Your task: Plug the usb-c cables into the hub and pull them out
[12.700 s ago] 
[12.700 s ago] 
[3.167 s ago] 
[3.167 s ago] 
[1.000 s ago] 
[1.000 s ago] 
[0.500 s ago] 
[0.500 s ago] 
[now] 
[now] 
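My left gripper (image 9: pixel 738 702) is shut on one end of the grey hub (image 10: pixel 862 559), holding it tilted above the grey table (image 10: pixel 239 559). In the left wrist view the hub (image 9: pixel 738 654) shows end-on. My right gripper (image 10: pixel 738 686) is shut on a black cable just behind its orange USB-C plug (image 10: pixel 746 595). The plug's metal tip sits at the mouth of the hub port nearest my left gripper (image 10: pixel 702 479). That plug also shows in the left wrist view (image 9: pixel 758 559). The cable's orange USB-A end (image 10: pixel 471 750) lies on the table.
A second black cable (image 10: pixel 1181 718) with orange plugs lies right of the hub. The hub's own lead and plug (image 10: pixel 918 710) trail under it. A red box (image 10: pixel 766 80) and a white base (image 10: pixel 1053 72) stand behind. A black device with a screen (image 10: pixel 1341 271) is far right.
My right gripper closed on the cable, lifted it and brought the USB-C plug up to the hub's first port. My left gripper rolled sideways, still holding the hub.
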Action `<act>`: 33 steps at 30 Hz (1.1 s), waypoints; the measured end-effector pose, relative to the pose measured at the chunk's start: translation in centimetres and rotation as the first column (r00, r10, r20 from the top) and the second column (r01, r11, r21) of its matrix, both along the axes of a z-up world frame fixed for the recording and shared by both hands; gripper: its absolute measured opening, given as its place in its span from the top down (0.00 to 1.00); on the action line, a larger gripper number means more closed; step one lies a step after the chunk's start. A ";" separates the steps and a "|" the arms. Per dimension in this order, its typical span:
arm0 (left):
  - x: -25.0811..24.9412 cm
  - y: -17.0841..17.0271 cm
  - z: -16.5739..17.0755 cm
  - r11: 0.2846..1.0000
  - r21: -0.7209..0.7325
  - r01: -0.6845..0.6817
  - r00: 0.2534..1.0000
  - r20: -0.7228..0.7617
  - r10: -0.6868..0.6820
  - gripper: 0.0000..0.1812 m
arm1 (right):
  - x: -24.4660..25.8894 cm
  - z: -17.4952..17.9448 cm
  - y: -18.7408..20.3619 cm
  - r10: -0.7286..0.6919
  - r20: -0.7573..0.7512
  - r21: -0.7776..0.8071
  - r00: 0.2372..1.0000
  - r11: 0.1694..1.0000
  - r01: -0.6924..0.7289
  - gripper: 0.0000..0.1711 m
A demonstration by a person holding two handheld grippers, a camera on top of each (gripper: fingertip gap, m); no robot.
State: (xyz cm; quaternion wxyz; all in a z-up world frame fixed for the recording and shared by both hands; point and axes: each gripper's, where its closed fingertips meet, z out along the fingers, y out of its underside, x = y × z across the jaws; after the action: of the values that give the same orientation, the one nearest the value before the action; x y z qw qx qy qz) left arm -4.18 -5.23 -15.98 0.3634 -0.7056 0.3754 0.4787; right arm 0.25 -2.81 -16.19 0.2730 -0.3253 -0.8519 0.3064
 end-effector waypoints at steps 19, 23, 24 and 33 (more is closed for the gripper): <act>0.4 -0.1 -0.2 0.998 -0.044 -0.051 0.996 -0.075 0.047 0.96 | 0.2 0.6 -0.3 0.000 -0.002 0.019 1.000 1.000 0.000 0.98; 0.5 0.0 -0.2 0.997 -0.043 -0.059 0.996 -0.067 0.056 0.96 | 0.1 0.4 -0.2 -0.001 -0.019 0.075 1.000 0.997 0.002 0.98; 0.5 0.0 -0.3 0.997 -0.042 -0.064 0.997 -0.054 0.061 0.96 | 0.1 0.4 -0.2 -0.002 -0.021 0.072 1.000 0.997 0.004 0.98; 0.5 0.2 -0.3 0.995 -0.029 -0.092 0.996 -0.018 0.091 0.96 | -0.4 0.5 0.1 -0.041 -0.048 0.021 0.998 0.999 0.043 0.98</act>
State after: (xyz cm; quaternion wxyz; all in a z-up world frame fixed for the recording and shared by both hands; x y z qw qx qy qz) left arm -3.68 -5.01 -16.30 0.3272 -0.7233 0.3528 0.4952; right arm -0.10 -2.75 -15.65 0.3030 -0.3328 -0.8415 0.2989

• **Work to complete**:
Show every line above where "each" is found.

• **Your response**:
A demonstration by a person holding two handheld grippers, a camera on top of each (gripper: fingertip gap, m); no robot.
State: (xyz cm; quaternion wxyz; all in a z-up world frame fixed for the recording and shared by both hands; point and axes: each gripper's, where its closed fingertips meet, z out along the fingers, y out of its underside, x = y × z across the jaws; after the action: of the values that give the same orientation, the one nearest the value before the action; x y z qw qx qy qz) left arm -4.18 -5.23 -15.98 0.3634 -0.7056 0.3754 0.4787; right arm 0.25 -2.81 -16.19 0.2730 -0.3253 -0.8519 0.3064

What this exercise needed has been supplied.